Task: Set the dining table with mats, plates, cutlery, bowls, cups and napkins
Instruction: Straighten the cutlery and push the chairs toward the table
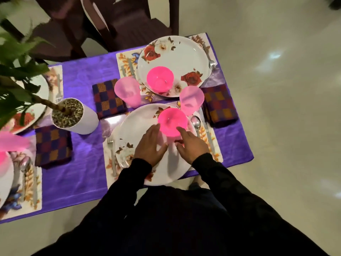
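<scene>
Hands were both over the near floral plate (140, 126) when I looked — my left hand (150, 145) and right hand (191, 145) lay with fingers spread and straight, gripping nothing, their fingertips just beside the bright pink bowl (172, 121) that sat on the plate's far part. Whether the fingertips touched the bowl I could not tell. That plate rested on a flowered mat (215, 145) with a fork (111, 154) at its left and a spoon (196, 123) at its right. A pale pink cup (191, 99) stood just beyond the bowl — a checked napkin (219, 105) lay to its right on the purple tablecloth (81, 163). Farther off, a second plate (184, 52) carried another pink bowl (160, 79).
</scene>
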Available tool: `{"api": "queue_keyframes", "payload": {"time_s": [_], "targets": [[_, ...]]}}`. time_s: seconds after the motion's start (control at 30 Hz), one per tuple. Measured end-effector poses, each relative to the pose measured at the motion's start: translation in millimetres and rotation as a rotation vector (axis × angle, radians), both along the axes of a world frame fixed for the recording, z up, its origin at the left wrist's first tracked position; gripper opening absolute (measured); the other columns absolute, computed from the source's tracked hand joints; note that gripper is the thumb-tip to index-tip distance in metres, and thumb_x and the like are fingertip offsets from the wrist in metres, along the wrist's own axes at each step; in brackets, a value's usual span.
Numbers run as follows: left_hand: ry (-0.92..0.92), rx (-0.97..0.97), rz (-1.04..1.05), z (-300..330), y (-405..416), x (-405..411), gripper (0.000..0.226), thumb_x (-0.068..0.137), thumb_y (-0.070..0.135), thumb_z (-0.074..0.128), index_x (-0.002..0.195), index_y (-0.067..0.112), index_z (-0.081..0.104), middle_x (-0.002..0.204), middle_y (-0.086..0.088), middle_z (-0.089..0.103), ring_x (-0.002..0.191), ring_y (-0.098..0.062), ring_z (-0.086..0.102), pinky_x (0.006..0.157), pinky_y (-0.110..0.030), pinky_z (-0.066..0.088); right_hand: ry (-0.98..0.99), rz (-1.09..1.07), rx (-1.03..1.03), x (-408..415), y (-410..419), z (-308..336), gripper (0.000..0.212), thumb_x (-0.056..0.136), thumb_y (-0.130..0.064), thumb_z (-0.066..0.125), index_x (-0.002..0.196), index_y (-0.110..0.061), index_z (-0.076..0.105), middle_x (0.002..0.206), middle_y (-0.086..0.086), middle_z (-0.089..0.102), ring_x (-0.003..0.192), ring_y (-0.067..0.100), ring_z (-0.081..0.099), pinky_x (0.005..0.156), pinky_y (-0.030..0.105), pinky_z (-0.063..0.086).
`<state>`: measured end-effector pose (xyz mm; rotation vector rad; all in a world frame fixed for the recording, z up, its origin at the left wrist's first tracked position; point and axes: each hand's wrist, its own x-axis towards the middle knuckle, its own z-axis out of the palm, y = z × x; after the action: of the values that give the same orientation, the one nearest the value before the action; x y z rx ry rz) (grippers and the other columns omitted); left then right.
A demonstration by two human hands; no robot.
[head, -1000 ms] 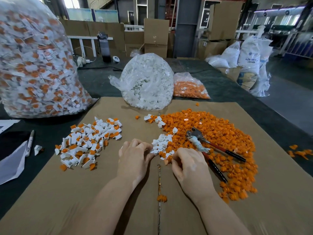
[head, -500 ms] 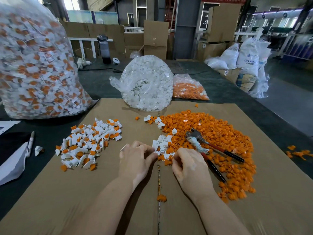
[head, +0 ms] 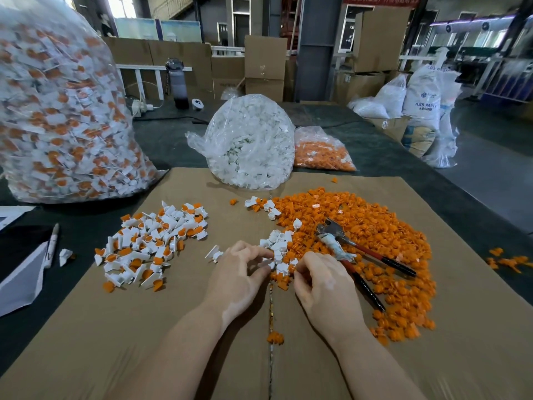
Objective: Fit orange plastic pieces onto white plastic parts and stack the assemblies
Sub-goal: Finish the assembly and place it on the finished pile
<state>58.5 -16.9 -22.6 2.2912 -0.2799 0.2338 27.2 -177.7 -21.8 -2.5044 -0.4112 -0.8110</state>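
- both forearms reach up from the bottom of the frame over a sheet of brown cardboard [head: 144, 327] spread on the table [head: 360, 145].
- the left hand [head: 236, 275] sits just left of centre, fingers curled, thumb and forefinger pinched on a small white part [head: 266, 264].
- the right hand [head: 323, 281] is just beside it, fingers curled in toward the thumb – what they pinch is too small to tell.
- the fingertips of both hands meet at the near edge of a small cluster of white parts [head: 277, 241] at the centre.
- right of the hands lies a wide spread of orange pieces [head: 375, 226], with red-handled pliers [head: 360, 255] lying on top of it.
- a few orange pieces [head: 275, 337] lie alone on the cardboard seam between the forearms.
- left of centre is a pile of finished white-and-orange assemblies [head: 153, 241]; one loose white piece [head: 215, 254] lies between it and the left hand.
- at the left edge lie a pen [head: 53, 243] and white paper [head: 20, 281].
- farther back – a clear bag of white parts [head: 251, 142] at upper centre, a smaller bag of orange pieces [head: 321, 151] to its right, and a big bag of assemblies [head: 57, 111] at upper left.
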Motion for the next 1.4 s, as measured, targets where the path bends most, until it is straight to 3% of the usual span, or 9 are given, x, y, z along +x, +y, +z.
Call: {"api": "queue_keyframes", "payload": {"time_s": [0.17,0.3,0.47,0.53,0.63,0.77,0.97,1.27,1.4], "targets": [[-0.025,-0.018,-0.033,0,0,-2,0.019,0.084,0.013,0.066,0.083,0.032,0.068,0.084,0.019,0.050,0.080,-0.003,0.046,0.063,-0.009,0.031,0.001,-0.008,0.004,0,0,0,0.023,0.070,0.002,0.074,0.067,-0.009,0.054,0.063,0.001,0.054,0.059,0.018,0.051,0.052,0.036,0.049],[-0.012,0.079,-0.083,1,0,-2,0.017,0.080,0.025,0.072,0.095,0.031,0.066,0.087,0.021,0.046,0.089,-0.001,0.043,0.069,-0.009,0.032,0.000,-0.007,0.012,0,0,-1,0.024,0.070,0.002,0.075,0.067,-0.009,0.054,0.063,0.001,0.054,0.058,0.018,0.051,0.052,0.035,0.049],[-0.033,0.014,-0.054,0,0,1,0.030,0.084,0.003,0.061,0.101,0.027,0.066,0.090,0.020,0.044,0.082,0.009,0.045,0.069,0.000,0.034,-0.001,-0.008,0.017,0,0,0,0.024,0.069,0.003,0.075,0.067,-0.009,0.054,0.063,0.001,0.054,0.058,0.019,0.051,0.051,0.035,0.049],[-0.016,0.055,-0.053,1,0,4,0.030,0.086,0.006,0.061,0.109,0.025,0.067,0.092,0.013,0.044,0.081,0.005,0.045,0.068,0.001,0.032,-0.002,-0.010,0.021,0,0,0,0.024,0.070,0.003,0.075,0.066,-0.008,0.054,0.062,0.001,0.054,0.058,0.019,0.051,0.051,0.035,0.048],[0.021,0.119,-0.052,2,0,8,0.019,0.086,0.018,0.065,0.105,0.022,0.068,0.098,0.005,0.045,0.083,-0.003,0.045,0.065,-0.002,0.032,0.009,-0.016,0.029,0,0,0,0.023,0.072,0.001,0.074,0.066,-0.008,0.054,0.063,0.002,0.055,0.059,0.020,0.051,0.052,0.037,0.049],[0.027,0.094,-0.025,1,-1,8,0.004,0.086,0.019,0.065,0.089,0.022,0.065,0.097,0.006,0.045,0.084,-0.004,0.044,0.066,-0.005,0.033,0.002,-0.023,0.043,0,0,0,0.025,0.071,0.003,0.074,0.065,-0.008,0.053,0.062,0.002,0.054,0.058,0.020,0.051,0.051,0.036,0.049],[0.019,0.206,-0.069,1,-2,8,0.029,0.089,0.027,0.061,0.118,0.026,0.062,0.106,0.006,0.044,0.102,-0.009,0.045,0.087,-0.018,0.039,-0.009,-0.021,0.041,0,0,-1,0.024,0.070,0.003,0.075,0.066,-0.008,0.054,0.063,0.002,0.055,0.058,0.020,0.051,0.052,0.035,0.049],[-0.018,0.278,-0.097,0,-4,7,0.031,0.092,0.028,0.055,0.123,0.026,0.057,0.117,0.004,0.047,0.112,-0.010,0.042,0.095,-0.022,0.037,-0.013,-0.022,0.039,1,-1,-2,0.024,0.070,0.002,0.075,0.067,-0.009,0.054,0.063,0.001,0.055,0.058,0.019,0.051,0.052,0.034,0.049],[-0.022,0.226,-0.104,1,-4,5,0.020,0.090,0.026,0.059,0.110,0.027,0.057,0.106,0.007,0.047,0.104,-0.010,0.044,0.088,-0.022,0.039,-0.018,-0.019,0.039,2,-1,-3,0.025,0.070,0.003,0.075,0.067,-0.008,0.053,0.063,0.001,0.054,0.058,0.020,0.051,0.052,0.035,0.049]]}}
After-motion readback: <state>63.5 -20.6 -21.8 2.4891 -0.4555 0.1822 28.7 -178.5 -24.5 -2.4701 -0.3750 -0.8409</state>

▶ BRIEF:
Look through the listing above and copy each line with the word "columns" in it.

▶ OUTPUT BELOW:
Available tool: `{"api": "queue_keyframes", "payload": {"time_s": [_], "targets": [[_, ...]]}}`. time_s: seconds after the motion's start (control at 30 Hz), one per tuple. Measured end-effector poses, each relative to the pose measured at the motion's start: translation in millimetres and rotation as a rotation vector (axis × angle, radians), both along the axes of a world frame fixed for the recording, z up, its origin at the left wrist's first tracked position; gripper opening absolute (measured); the other columns absolute, computed from the source's tracked hand joints; note that gripper is the thumb-tip to index-tip distance in metres, and thumb_x and the like are fingertip offsets from the wrist in metres, along the wrist's own axes at each step; in brackets, a value's usual span.
`<state>`: measured end-effector pose (xyz mm; rotation vector rad; all in a world frame fixed for the recording, z up, its origin at the left wrist's first tracked position; point and axes: each hand's wrist, its own x-axis towards the middle knuckle, its own z-axis out of the palm, y = z × x; after the action: of the values that give the same orientation, the one nearest the value before the action; x y z rx ry rz) (grippers and the other columns omitted); left then right.

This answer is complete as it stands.